#### [Information provided]

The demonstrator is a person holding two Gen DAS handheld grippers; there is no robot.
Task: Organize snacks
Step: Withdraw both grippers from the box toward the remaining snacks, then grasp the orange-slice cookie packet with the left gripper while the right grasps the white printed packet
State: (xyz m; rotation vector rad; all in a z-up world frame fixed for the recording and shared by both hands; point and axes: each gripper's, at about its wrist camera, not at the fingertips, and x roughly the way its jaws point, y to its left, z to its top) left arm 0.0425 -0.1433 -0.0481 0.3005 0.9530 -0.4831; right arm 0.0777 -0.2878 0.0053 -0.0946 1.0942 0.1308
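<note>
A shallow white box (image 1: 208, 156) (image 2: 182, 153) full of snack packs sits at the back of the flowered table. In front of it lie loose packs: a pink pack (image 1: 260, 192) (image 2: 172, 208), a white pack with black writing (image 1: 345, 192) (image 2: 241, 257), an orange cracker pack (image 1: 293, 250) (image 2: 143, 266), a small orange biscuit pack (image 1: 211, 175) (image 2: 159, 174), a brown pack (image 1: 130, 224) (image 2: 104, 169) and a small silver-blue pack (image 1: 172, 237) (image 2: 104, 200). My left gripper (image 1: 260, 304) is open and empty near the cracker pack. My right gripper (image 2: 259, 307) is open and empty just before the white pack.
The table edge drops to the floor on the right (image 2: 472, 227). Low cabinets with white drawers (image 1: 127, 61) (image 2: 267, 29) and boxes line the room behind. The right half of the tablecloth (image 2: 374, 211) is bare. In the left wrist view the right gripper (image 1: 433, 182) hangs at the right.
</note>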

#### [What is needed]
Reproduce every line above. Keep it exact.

#### [Answer box]
The demonstrator is a person holding two Gen DAS handheld grippers; there is no robot.
Task: Organize snacks
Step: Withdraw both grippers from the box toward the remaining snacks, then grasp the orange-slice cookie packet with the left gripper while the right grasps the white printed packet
State: (xyz m; rotation vector rad; all in a z-up world frame fixed for the recording and shared by both hands; point and axes: each gripper's, at about its wrist camera, not at the fingertips, and x roughly the way its jaws point, y to its left, z to its top) left arm 0.0425 -0.1433 -0.0481 0.3005 0.9530 -0.4831; right arm 0.0777 -0.2878 0.0053 -0.0946 1.0942 0.1308
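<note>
A shallow white box (image 1: 208, 156) (image 2: 182, 153) full of snack packs sits at the back of the flowered table. In front of it lie loose packs: a pink pack (image 1: 260, 192) (image 2: 172, 208), a white pack with black writing (image 1: 345, 192) (image 2: 241, 257), an orange cracker pack (image 1: 293, 250) (image 2: 143, 266), a small orange biscuit pack (image 1: 211, 175) (image 2: 159, 174), a brown pack (image 1: 130, 224) (image 2: 104, 169) and a small silver-blue pack (image 1: 172, 237) (image 2: 104, 200). My left gripper (image 1: 260, 304) is open and empty near the cracker pack. My right gripper (image 2: 259, 307) is open and empty just before the white pack.
The table edge drops to the floor on the right (image 2: 472, 227). Low cabinets with white drawers (image 1: 127, 61) (image 2: 267, 29) and boxes line the room behind. The right half of the tablecloth (image 2: 374, 211) is bare. In the left wrist view the right gripper (image 1: 433, 182) hangs at the right.
</note>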

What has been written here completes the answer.